Spanish basketball player (born 1976)

Rodrigo de la Fuente Morgado (born 26 November 1976) is a retired Spanish professional basketball player and the current general manager of the basketball section of FC Barcelona.

==Professional career==
A 6 ft 6 3/4 in (2.00 m) 220 lb (100 kg) small forward from Madrid, De la Fuente is a graduate of Washington State University. He won the Triple Crown in 2003 with FC Barcelona.
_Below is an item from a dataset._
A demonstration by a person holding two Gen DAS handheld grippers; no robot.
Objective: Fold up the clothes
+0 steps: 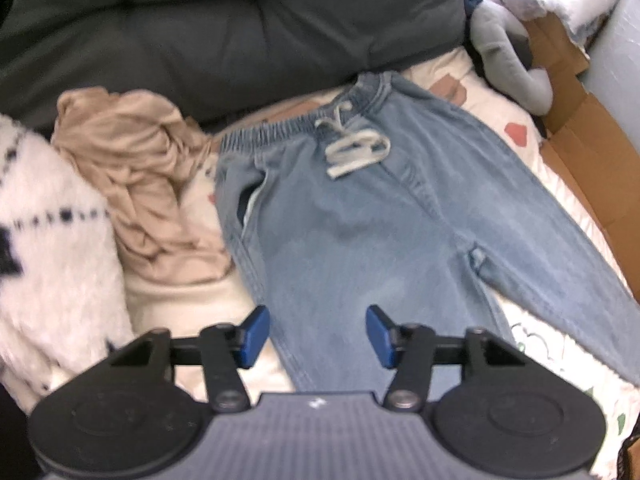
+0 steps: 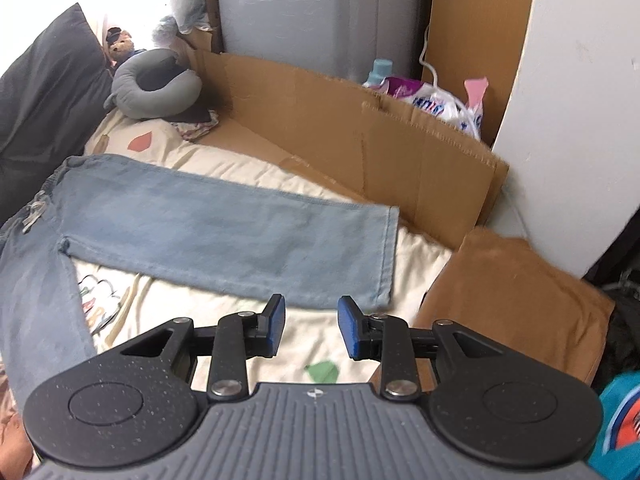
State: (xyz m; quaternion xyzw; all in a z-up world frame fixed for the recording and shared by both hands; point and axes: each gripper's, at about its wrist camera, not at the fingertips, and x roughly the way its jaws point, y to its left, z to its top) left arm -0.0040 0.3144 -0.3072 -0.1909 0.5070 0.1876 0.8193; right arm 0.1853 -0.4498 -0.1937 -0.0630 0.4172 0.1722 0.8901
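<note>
Light blue jeans [image 1: 360, 216] with an elastic waistband and a white drawstring lie flat on a cream printed sheet [image 1: 560, 344], legs spread apart. My left gripper [image 1: 316, 336] is open and empty, hovering over the left leg. In the right wrist view the jeans [image 2: 208, 224] show their right leg stretched to the right, its hem near the cardboard. My right gripper [image 2: 311, 328] is open and empty, just in front of that leg's hem.
A crumpled beige garment [image 1: 140, 176] and a white fuzzy blanket [image 1: 44, 240] lie left of the jeans. A dark cushion [image 1: 224, 28] is behind. A grey neck pillow [image 2: 156, 84], cardboard sheets [image 2: 360, 136] and a folded brown garment [image 2: 516, 300] sit to the right.
</note>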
In 2007, after playing his entire professional career to date with FC Barcelona, De la Fuente, decided to leave the team and not renew his contract. After starting the 2010–11 season with Estudiantes Madrid, De la Fuente signed with Italian Teramo Basket in December 2010. He was the Captain of Barcelona in his latter days with the team.

In 2011, De la Fuente comes back to Asefa Estudiantes.

Rodrigo retired on June 13, 2013.

==After retirement==
On 30 June 2016, De la Fuente signed as new general manager of FC Barcelona, replacing Joan Creus.